Währenddessen fand in Kiel die weltweit bekannte und beachtete Kieler Woche statt. Bereits am vergangenen Samstag hatten einige gelbgekleidete Demonstranten Ministerpräsident Carstensen bei der Eröffnung merken lassen, dass wir immer und überall sein können. Und dies zog sich auch über die gesamte Kieler Veranstaltung hin: Zahlreiche Studenten, aber auch Mitarbeiter von Klinikum und Uni verbrachten einige Zeit in der Landeshauptstadt, um den Besuchern des Segelspektakels die Situation zu erklären, Flyer zu verteilen und Unterschriften zu sammeln. Zudem nahmen Segelboote mit gelben Bannern geschmückt an der Windjammerparade teil: ein Spektakel, das mit Sicherheit medienwirksam ist! Zum Kampf an Land und auf dem Wasser gesellte sich außerdem ein Flugzeug, das an einigen Tagen über der Förde kreiste und ein riesiges Banner hinter sich herzog – dieses konnte von den Besuchern kaum übersehen werden.

Zeitgleich mit der Kieler Woche fanden in Lübeck die Gremienwahlen statt.

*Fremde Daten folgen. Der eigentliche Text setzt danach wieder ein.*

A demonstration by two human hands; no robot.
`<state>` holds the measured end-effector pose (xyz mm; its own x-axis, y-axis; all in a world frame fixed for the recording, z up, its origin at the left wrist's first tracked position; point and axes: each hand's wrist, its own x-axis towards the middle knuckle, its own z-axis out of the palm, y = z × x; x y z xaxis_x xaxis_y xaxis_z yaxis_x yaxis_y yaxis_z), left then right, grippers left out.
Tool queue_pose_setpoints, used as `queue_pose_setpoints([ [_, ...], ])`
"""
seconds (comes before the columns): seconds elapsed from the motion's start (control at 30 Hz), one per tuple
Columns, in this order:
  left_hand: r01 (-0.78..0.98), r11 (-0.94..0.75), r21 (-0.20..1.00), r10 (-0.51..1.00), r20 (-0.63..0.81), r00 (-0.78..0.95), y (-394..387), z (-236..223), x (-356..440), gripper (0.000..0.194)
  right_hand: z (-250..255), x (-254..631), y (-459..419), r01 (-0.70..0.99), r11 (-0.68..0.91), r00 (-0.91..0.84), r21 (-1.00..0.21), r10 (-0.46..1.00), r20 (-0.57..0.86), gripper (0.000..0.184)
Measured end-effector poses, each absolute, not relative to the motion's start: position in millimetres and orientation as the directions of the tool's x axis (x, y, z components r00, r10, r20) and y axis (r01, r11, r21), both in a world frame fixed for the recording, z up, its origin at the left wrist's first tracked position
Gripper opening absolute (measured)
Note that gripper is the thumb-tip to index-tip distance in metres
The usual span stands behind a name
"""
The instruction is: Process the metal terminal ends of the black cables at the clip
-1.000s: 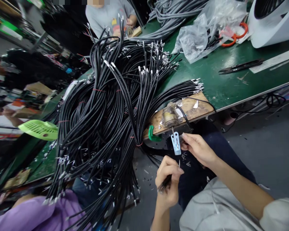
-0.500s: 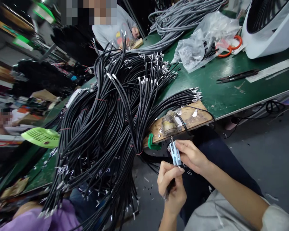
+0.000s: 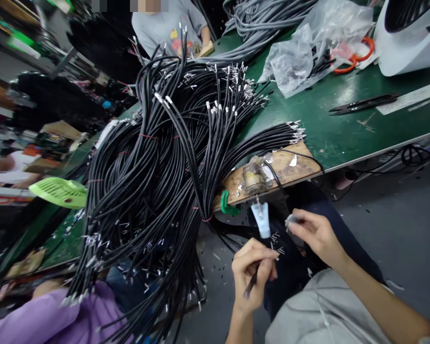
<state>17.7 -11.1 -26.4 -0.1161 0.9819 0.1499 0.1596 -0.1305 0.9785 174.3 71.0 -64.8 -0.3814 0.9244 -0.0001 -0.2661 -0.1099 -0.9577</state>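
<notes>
My left hand [image 3: 252, 270] is closed around a short stretch of black cable [image 3: 251, 285]; thin wire tips stick out past its fingertips. Just above those fingers is a light blue plastic clip [image 3: 262, 220], fixed to the shaft of a small grimy motor [image 3: 253, 177]. To the right of the clip, my right hand [image 3: 318, 235] pinches a small grey tuft [image 3: 292, 220], whose kind I cannot make out. Thin wires [image 3: 280, 244] lie on the dark trousers between the two hands.
The motor sits on a wooden board [image 3: 301, 165] with a green clamp [image 3: 228, 204]. Bundled black cables [image 3: 172, 167] cover much of the green table [image 3: 347, 138]. Snips [image 3: 365, 103], orange-handled scissors [image 3: 354, 61], a plastic bag [image 3: 290, 67] and a white fan [image 3: 401, 52] lie beyond. Other people sit nearby.
My right hand has let go of the blue clip and moved right with a grey tuft in its fingers. My left hand has dropped slightly away from the clip, still holding the cable.
</notes>
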Motion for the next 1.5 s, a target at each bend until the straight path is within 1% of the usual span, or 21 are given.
queue_pose_setpoints([
  [0.03,0.135,-0.044,0.990,0.995,0.055,-0.081,-8.8,-24.7,17.0,0.017,-54.1,175.5,66.8,-0.190,0.053,-0.421,-0.980,0.897,0.130,0.015],
  [0.1,0.163,0.073,0.984,0.996,-0.065,-0.057,-3.9,-21.2,15.9,0.009,-35.0,172.8,58.9,-0.086,0.355,-0.531,-0.931,0.774,0.344,0.015],
  [0.17,0.177,0.120,0.977,0.991,-0.107,-0.081,-1.4,-18.9,14.5,0.006,-23.8,166.1,53.8,-0.042,0.512,-0.555,-0.858,0.702,0.446,0.008],
  [0.23,0.130,0.120,0.984,0.988,-0.104,-0.118,-2.6,-18.7,12.4,0.005,-22.0,159.2,52.8,-0.037,0.531,-0.483,-0.847,0.732,0.480,0.004],
  [0.3,0.075,0.098,0.992,0.984,-0.085,-0.156,-6.9,-20.3,10.2,0.005,-26.4,155.0,54.9,-0.058,0.489,-0.416,-0.870,0.781,0.467,0.005],
  [0.43,0.086,0.052,0.995,0.974,-0.031,-0.226,-15.7,-25.1,10.2,0.006,-34.7,154.2,57.6,-0.076,0.460,-0.387,-0.885,0.804,0.451,0.007],
  [0.57,0.162,0.034,0.986,0.962,0.012,-0.274,-18.3,-25.1,15.5,0.003,-32.4,153.1,55.2,-0.075,0.463,-0.349,-0.883,0.817,0.458,0.004],
  [0.67,0.292,0.039,0.956,0.957,0.049,-0.287,-17.3,-21.3,18.3,0.007,-31.4,148.9,53.9,0.010,0.502,-0.293,-0.865,0.829,0.477,0.015],
  [0.77,0.425,0.062,0.903,0.968,0.050,-0.247,-15.6,-17.1,20.2,0.013,-34.9,144.1,53.1,0.137,0.590,-0.282,-0.796,0.793,0.540,0.026],
  [0.87,0.422,0.106,0.900,0.967,0.007,-0.256,-15.2,-16.8,23.4,0.019,-39.5,141.2,51.0,0.150,0.635,-0.246,-0.758,0.766,0.594,0.025],
  [0.93,0.377,0.142,0.915,0.952,-0.022,-0.306,-16.0,-18.9,26.0,0.018,-41.9,140.2,48.8,0.040,0.577,-0.201,-0.816,0.804,0.559,0.019],
  [0.97,0.354,0.157,0.922,0.943,-0.033,-0.332,-16.4,-20.3,27.0,0.018,-43.0,139.6,47.9,-0.043,0.515,-0.190,-0.856,0.837,0.513,0.017],
  [1.03,0.314,0.175,0.933,0.928,-0.050,-0.369,-16.8,-22.6,28.0,0.020,-45.8,137.9,46.7,-0.220,0.344,-0.203,-0.913,0.899,0.387,0.019],
  [1.1,0.282,0.180,0.942,0.924,-0.064,-0.378,-16.1,-23.3,27.8,0.022,-49.7,135.3,46.8,-0.362,0.160,-0.241,-0.918,0.936,0.258,0.022],
  [1.17,0.275,0.183,0.944,0.930,-0.075,-0.359,-14.5,-21.9,26.6,0.025,-54.1,132.4,47.9,-0.470,-0.008,-0.289,-0.883,0.946,0.146,0.023],
  [1.23,0.287,0.182,0.940,0.942,-0.083,-0.325,-12.4,-19.3,24.6,0.027,-57.6,130.3,49.7,-0.555,-0.189,-0.371,-0.810,0.928,0.037,0.021],
  [1.3,0.301,0.182,0.936,0.953,-0.093,-0.288,-10.5,-17.4,21.6,0.028,-59.3,130.0,51.8,-0.588,-0.359,-0.478,-0.725,0.877,-0.046,0.019],
  [1.33,0.302,0.185,0.935,0.959,-0.105,-0.263,-9.7,-17.1,19.8,0.029,-59.6,130.8,52.9,-0.581,-0.403,-0.511,-0.707,0.857,-0.068,0.019],
  [1.4,0.277,0.194,0.941,0.969,-0.140,-0.205,-8.0,-18.5,16.1,0.031,-59.4,134.0,55.0,-0.527,-0.375,-0.513,-0.763,0.856,-0.066,0.019],
  [1.43,0.251,0.198,0.948,0.971,-0.155,-0.180,-7.2,-19.9,14.6,0.032,-59.0,136.5,55.9,-0.481,-0.305,-0.477,-0.822,0.878,-0.047,0.018],
  [1.5,0.206,0.178,0.962,0.973,-0.141,-0.183,-5.7,-23.2,13.3,0.029,-57.4,143.1,57.3,-0.338,-0.109,-0.320,-0.935,0.948,0.005,0.013],
])
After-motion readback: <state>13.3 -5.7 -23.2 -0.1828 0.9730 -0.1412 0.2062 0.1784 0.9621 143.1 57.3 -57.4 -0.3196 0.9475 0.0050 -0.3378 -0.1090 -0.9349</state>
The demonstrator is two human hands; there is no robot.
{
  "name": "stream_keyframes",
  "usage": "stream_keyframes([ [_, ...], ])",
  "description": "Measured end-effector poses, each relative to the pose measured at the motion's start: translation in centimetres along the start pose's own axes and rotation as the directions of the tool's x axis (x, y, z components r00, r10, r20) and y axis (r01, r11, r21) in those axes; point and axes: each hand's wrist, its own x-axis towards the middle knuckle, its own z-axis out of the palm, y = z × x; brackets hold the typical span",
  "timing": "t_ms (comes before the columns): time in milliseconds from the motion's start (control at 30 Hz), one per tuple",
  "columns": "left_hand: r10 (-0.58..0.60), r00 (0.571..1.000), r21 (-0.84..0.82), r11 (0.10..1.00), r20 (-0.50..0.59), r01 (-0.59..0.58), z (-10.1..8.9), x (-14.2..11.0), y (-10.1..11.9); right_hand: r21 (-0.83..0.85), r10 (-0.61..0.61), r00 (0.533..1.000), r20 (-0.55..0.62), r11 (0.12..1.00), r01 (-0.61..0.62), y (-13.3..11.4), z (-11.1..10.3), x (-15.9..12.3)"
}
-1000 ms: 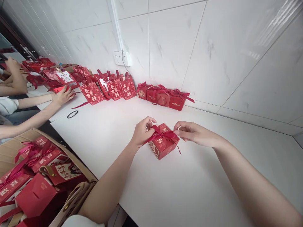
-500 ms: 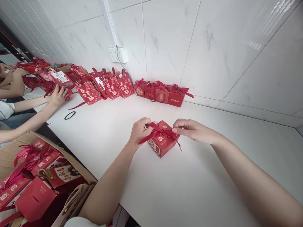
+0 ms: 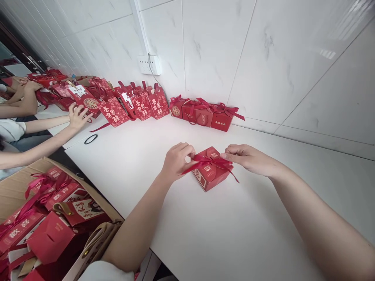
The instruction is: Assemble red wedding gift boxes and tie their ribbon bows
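Observation:
A small red gift box (image 3: 215, 177) with gold lettering sits on the white table (image 3: 234, 226) in front of me. Across its top lies a dark red ribbon (image 3: 211, 160) tied in a bow, with loose tails hanging over the sides. On the box's left, my left hand (image 3: 178, 162) pinches one loop of the bow between thumb and fingers. At the right side my right hand (image 3: 249, 158) has its thumb and forefinger closed on the opposite loop. Both hands keep the ribbon stretched sideways just above the lid.
Several red boxes with bows (image 3: 205, 115) line the wall. Flat-faced red gift bags (image 3: 159, 105) stand left of them. A black ring (image 3: 90, 139) lies near another person's hand (image 3: 78, 117). A cardboard carton (image 3: 88, 187) full of red boxes stands lower left. A power strip (image 3: 149, 65) hangs on the wall.
The bow is pulled flatter and wider between my hands. The other person's hand has let go of a red box. The whole view has shifted slightly.

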Motion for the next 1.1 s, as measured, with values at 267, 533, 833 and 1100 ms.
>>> stream_keyframes([
  [267, -0.139, 0.989, 0.229, 0.962, -0.047, 0.146, -1.4, 0.8, -1.0, -0.364, 0.222, 0.956, -0.190, 0.889, -0.279, 1.0, -4.8, -2.6],
  [533, 0.028, 0.991, 0.640, 0.761, 0.127, -0.103, 1.4, 5.7, -2.1, -0.468, -0.226, 0.914, -0.336, 0.883, 0.046, -6.2, 5.4, -3.5],
  [833, -0.260, 0.963, 0.621, 0.766, 0.067, 0.163, 4.8, 4.6, -6.8, -0.736, -0.160, 0.978, 0.136, 0.644, 0.208, -3.7, 17.6, 3.3],
  [1100, -0.371, 0.926, 0.580, 0.771, 0.070, 0.265, 6.0, 4.0, -7.5, -0.822, -0.212, 0.973, 0.094, 0.534, 0.196, -1.5, 17.2, 3.0],
])
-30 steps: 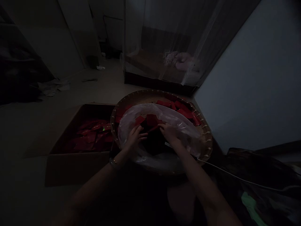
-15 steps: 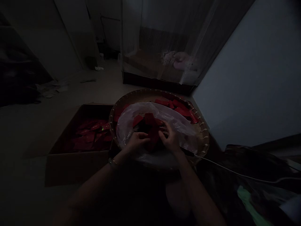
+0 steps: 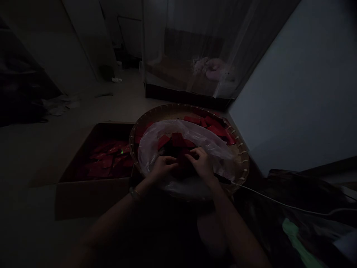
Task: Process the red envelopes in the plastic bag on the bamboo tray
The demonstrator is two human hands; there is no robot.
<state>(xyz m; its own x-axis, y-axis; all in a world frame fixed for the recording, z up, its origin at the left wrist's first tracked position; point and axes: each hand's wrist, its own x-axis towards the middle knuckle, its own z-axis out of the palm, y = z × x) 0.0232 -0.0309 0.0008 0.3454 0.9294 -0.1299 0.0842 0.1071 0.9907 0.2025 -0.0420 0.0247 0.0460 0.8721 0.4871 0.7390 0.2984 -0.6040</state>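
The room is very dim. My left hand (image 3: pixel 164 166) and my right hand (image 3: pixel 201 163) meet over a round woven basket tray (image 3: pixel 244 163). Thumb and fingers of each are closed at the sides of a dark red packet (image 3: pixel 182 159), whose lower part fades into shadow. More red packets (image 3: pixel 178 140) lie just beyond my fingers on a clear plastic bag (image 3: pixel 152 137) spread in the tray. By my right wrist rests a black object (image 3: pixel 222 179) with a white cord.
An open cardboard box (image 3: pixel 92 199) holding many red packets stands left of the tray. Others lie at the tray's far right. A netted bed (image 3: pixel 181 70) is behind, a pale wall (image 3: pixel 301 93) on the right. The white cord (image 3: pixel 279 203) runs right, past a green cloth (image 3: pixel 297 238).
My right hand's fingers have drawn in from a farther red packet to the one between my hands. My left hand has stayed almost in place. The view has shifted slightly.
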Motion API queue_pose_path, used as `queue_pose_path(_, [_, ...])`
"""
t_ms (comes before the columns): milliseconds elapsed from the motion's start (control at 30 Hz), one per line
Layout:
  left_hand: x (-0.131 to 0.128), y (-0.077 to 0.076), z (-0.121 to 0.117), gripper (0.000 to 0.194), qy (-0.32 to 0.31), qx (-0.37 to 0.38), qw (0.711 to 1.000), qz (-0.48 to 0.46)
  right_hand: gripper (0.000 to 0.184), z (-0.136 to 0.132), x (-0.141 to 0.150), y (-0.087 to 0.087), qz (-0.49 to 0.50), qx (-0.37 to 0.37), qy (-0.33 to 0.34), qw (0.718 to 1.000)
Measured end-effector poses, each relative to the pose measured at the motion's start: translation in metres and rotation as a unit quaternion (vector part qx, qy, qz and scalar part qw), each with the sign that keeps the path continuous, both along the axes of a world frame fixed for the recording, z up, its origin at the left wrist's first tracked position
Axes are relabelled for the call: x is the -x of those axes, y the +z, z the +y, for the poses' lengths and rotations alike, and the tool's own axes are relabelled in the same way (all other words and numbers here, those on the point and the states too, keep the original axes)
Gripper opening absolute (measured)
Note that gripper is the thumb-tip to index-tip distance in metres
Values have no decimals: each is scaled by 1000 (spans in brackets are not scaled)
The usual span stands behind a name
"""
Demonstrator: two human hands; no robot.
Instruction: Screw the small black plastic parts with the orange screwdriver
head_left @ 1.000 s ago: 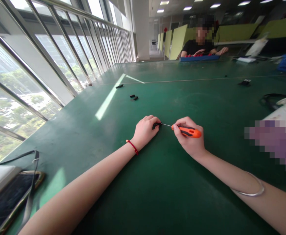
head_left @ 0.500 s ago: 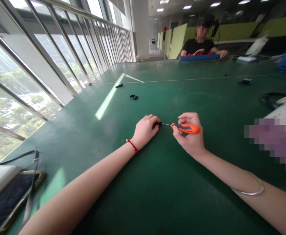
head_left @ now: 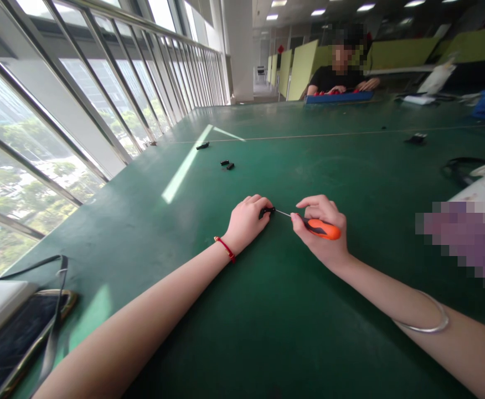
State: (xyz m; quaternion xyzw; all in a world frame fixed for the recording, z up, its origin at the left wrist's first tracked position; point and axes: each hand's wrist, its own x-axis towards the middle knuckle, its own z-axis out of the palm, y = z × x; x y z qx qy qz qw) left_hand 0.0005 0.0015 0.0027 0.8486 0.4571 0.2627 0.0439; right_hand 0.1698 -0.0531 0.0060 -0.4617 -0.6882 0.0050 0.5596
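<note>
My left hand (head_left: 248, 219) rests on the green table, closed on a small black part (head_left: 267, 211) between thumb and fingers. Most of that part is hidden by the fingers, so its kind is unclear. To its right, my right hand (head_left: 323, 230) is closed around a screwdriver (head_left: 325, 229) with an orange and dark handle. The thin metal shaft points left, and its tip meets the exposed end of the black part. The index finger of the right hand is lifted off the handle.
Beyond my left hand lie small black pieces (head_left: 227, 164) and a longer black piece (head_left: 203, 146). A phone (head_left: 14, 338) and a white box (head_left: 1, 305) with a cable are at lower left. Across the table (head_left: 309, 166), a person (head_left: 338, 75) sits behind a blue tray (head_left: 339, 98).
The screwdriver handle has tilted and dropped slightly, with the right fingers shifted along it. My left hand stays in place. The person opposite has moved a hand inward.
</note>
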Motion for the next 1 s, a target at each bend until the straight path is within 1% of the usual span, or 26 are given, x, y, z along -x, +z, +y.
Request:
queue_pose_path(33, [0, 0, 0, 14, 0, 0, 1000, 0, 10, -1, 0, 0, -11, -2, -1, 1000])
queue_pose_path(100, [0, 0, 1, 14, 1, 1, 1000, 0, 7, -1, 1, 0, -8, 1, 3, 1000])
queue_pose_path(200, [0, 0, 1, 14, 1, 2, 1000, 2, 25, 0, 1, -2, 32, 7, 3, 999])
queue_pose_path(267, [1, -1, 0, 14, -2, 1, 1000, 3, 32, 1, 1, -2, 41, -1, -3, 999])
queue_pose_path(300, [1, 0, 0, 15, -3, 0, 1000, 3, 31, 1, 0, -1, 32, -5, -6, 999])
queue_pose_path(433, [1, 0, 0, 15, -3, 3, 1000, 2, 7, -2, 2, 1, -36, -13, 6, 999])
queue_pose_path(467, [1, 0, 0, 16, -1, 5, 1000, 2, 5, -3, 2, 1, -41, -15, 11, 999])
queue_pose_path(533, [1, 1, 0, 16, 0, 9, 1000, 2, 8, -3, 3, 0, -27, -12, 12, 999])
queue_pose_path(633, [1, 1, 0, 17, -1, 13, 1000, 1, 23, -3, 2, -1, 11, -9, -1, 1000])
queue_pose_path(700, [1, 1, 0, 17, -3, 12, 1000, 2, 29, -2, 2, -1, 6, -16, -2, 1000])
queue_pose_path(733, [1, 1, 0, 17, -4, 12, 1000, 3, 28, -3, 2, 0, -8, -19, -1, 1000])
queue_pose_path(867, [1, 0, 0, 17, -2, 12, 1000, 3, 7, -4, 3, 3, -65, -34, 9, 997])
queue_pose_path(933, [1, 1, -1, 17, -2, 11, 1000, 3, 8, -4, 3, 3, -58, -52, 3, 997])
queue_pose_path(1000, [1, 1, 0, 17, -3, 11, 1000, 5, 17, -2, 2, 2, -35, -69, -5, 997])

Dabei hatte der Kampf nicht nur vielen Studenten die Gremienarbeit näher gebracht, sondern auch viele animiert, ihre Stimme abzugeben. Mit einer Beteiligung von 44,5 Prozent können sich die Gewinner der Wahl als tatsächlich durch die Studierendenschaft legitimiert rühmen. Außerdem korrigiert Lübeck damit den bundesweiten Durchschnitt der Wahlbeteiligungen deutlich nach oben.

Kaum ist die eine Demo vorbei, wird in der 5. Woche auch schon der nächste Aufmarsch geplant: Am 1. Juli findet in der St. Petri-Kirche eine Podiumsdiskussion mit den Herren de Jager und Kubicki statt. Zeitgleich soll es einen Sternmarsch auf die Altstadtinsel geben, bei dem friedlich aufgezeigt werden soll, dass die Stadt hinter der Uni steht: Eine Stadt trägt gelb!